Uno de esos fines de semana, Martín eligió El hombre duplicado para pasar la tarde. Era 2002. Uno de sus clientes fue un barranquillero que le pidió agua y le preguntó si le gustaba la lectura, que él tenía libros para regalarle. El 27 de mayo de 2003 se dio cuenta de que el cliente que le hablaba de libros era Jaime Abello Banfi, director de la Fundación Gabo. Abello dice que el día en el que se conocieron se maravilló por la curiosidad que sobresalía en los ojos de Martín. “Me impresionó en ese momento y me sigue impresionando ahora por su actitud frente a la vida. Es un autodidacta en pleno, no solo como promotor de lectura, sino también como gestor cultural y comunicador. Es un ejemplo”.

En 2005, después de algunas reuniones en la Fundación Gabo y de, como dice Abello, “convertirse en parte del ecosistema de la fundación”, Martín decidió que su último emprendimiento sería el definitivo y que ese no tendría que ver con vender agua ni cerveza. Le explicó sus planes a Raimundo Angulo, presidente del Concurso Nacional de Belleza, lo que sería La Carreta Literaria: un carrito cargado de libros que sería impulsado por el Negro, quien leería en las calles y los colegios, y que hablaría sobre la importancia de la lectura y el efecto que tuvo en su vida.

Martín Muril, para este texto, se conectó por medio de una videollamada de WhatsApp: tenía una gorra azul y unas gafas del mismo color que hacían juego con su barba blanca. En su camiseta sobresalía una caricatura que habían hecho de él en la que estaba con La Carreta, que ya cumple trece años recorriendo el Caribe, varias ciudades del país y algunas del mundo. Remedios y Rebeca, sus perras, lo acompañan y lo interrumpen. Él las atiende. Retoma la conversación diciendo que, al comienzo, no sabía cómo leerles a los niños en los colegios, así que aprendió ensayando solo en el hotel La Muralla. Los que lo veían pensaban que estaba loco porque subía y bajaba la voz, como si hablara solo, pero además con una entonación extraña.

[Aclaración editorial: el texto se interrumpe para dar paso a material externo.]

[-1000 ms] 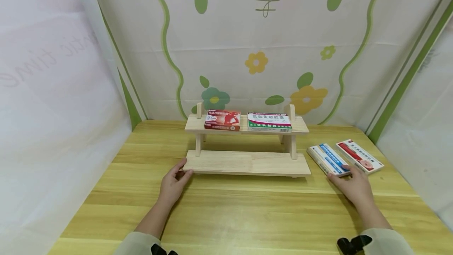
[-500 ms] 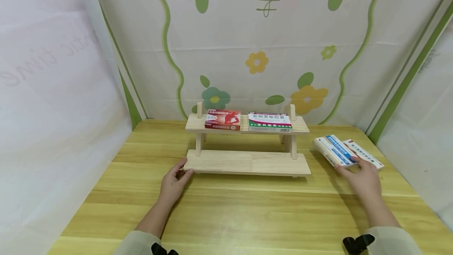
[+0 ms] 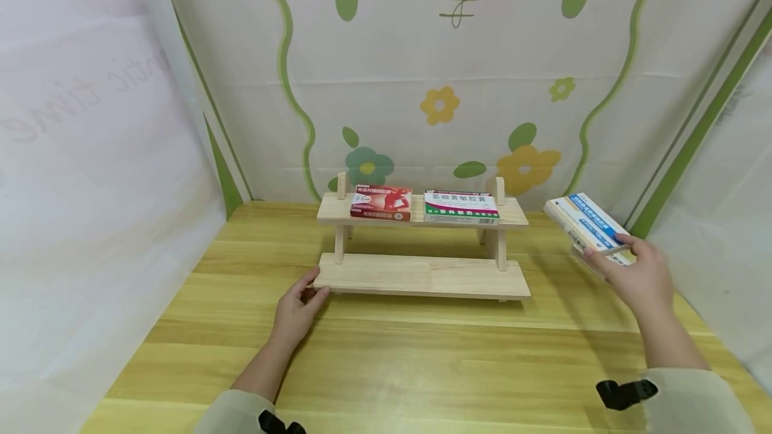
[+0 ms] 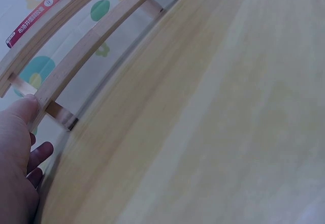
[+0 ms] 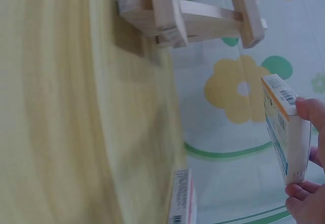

Su libro favorito es El viejo y el mar y su escritor preferido es Hemingway. También se emociona cuando habla de Leonardo Padura, Vargas Llosa y Piedad Bonnet, entre muchos otros que nombra pero que no se entienden debido a la señal que se corta. Él habla con o sin ayuda del internet, así como siguió con o sin ayuda de sus circunstancias, las que según muchos no le permitirían promover otra cosa que arepas y tintos.

Martín, Martiliano, Martincito, el Negro, el que empuja La carreta, tiene 52 años y no ha parado ni por la pandemia. Le encanta la NBA porque los que allí juegan, como Lebron James, lo inspiran: ellos “lucharon con la adversidad, no contra ella”. Él también lo hizo. Hace poco se sumó a una práctica de Twitter que se volvió tendencia y publicó dos fotos con la frase: “Como estoy / Como vamos”. Esas dos imágenes que muestran sus inicios y su presente son la forma que encontró para dar ejemplo: “No me quejo porque tengo mucho. Cuando tuve poco me moví, trabajé para mejorar y lo logré. Esa opción la tenemos todos. No me quejo porque eso no sirve”.